Task to carry out: Search the entries for the word "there". Copy every line that holds it.

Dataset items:

┌──

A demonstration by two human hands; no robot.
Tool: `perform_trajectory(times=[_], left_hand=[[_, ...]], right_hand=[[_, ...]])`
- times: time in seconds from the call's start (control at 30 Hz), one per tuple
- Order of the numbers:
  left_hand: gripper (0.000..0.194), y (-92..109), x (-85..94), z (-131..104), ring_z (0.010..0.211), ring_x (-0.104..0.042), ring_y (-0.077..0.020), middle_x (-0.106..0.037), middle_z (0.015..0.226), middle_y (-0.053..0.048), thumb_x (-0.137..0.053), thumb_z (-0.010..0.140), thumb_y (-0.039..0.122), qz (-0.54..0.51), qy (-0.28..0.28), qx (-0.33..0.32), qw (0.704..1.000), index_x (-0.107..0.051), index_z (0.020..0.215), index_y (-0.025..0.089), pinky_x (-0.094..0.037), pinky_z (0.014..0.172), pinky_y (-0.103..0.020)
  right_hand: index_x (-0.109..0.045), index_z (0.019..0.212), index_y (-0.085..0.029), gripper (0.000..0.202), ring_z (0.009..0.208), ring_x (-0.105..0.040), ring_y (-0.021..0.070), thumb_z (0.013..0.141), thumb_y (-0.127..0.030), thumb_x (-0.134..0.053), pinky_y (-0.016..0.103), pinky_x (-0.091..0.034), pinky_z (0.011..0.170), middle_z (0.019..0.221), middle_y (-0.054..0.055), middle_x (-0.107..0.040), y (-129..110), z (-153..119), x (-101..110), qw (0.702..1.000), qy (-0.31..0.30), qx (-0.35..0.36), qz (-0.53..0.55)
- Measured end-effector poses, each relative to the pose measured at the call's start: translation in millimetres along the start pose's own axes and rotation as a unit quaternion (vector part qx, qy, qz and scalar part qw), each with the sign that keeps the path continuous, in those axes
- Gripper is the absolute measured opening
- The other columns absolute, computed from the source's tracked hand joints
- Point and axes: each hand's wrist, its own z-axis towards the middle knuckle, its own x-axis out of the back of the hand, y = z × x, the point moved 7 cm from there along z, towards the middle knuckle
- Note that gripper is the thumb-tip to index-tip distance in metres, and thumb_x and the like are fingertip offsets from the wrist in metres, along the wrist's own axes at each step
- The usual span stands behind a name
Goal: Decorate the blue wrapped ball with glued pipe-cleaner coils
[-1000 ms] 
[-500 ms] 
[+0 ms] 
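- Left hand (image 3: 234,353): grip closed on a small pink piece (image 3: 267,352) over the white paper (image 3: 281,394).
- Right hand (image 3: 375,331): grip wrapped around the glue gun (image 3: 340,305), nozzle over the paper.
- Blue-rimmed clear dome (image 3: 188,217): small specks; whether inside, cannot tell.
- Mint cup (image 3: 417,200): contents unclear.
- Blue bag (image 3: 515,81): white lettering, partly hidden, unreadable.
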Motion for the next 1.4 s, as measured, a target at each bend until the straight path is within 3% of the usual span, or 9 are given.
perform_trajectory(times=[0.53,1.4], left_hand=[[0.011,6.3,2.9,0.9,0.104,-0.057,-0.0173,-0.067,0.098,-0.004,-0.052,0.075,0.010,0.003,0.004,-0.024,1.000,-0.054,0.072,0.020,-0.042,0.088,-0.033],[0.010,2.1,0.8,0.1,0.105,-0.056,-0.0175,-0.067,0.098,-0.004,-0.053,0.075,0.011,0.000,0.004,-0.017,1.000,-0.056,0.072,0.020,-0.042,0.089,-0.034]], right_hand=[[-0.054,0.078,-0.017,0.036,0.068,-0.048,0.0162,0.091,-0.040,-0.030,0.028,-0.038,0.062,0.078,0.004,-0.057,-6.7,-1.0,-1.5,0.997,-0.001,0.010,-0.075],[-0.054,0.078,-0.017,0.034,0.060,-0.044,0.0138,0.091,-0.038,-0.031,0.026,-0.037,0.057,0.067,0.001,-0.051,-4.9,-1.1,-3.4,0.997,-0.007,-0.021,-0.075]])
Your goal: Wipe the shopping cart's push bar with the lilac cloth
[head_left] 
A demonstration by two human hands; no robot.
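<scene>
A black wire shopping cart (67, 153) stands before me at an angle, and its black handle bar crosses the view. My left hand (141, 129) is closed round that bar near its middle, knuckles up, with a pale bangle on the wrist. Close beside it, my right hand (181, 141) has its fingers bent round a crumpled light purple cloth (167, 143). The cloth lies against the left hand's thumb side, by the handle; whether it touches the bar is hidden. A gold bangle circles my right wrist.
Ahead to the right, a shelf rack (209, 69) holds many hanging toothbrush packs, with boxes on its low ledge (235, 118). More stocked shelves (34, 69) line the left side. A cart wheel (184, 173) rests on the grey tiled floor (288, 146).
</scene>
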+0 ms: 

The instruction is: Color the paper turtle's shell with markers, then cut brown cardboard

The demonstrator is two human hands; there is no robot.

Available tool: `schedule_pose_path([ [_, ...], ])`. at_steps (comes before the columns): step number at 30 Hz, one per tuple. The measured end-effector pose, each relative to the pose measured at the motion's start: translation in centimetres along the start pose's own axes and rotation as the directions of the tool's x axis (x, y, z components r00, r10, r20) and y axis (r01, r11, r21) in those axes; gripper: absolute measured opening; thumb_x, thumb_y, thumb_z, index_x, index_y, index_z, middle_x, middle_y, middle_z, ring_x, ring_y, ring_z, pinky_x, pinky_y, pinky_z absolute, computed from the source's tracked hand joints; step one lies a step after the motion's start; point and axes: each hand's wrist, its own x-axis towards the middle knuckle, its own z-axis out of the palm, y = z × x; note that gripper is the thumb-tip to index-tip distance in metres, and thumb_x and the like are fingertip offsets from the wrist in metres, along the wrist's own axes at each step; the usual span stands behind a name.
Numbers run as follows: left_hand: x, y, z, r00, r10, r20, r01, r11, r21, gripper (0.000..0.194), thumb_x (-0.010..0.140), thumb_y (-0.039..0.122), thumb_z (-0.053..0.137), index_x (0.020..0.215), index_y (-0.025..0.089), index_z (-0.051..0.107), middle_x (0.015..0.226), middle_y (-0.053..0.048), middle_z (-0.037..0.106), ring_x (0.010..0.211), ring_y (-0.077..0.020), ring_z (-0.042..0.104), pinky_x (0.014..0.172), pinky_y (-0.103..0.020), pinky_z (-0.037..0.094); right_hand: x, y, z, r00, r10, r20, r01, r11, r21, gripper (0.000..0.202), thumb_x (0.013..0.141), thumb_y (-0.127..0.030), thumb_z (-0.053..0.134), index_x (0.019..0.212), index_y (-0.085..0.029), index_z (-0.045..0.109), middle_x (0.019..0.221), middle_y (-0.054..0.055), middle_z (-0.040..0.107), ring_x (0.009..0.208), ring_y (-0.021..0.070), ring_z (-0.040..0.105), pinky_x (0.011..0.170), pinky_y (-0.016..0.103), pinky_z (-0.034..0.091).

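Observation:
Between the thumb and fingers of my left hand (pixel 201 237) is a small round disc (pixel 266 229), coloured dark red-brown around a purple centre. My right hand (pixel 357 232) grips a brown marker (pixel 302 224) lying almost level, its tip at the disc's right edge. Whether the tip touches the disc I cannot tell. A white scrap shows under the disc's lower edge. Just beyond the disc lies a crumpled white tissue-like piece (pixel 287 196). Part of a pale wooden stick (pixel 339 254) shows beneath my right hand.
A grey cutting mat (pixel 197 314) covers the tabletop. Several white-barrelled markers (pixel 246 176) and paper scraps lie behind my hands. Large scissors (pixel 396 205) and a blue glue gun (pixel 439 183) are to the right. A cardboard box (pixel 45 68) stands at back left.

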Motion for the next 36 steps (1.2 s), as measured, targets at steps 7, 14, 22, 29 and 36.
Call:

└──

Written solution:
- Point and axes: each hand's wrist, its own z-axis towards the middle knuckle, its own x-axis out of the back of the hand, y = z × x, the point moved 7 cm from there along z, towards the middle knuckle
The demonstrator is two human hands; there is no robot.

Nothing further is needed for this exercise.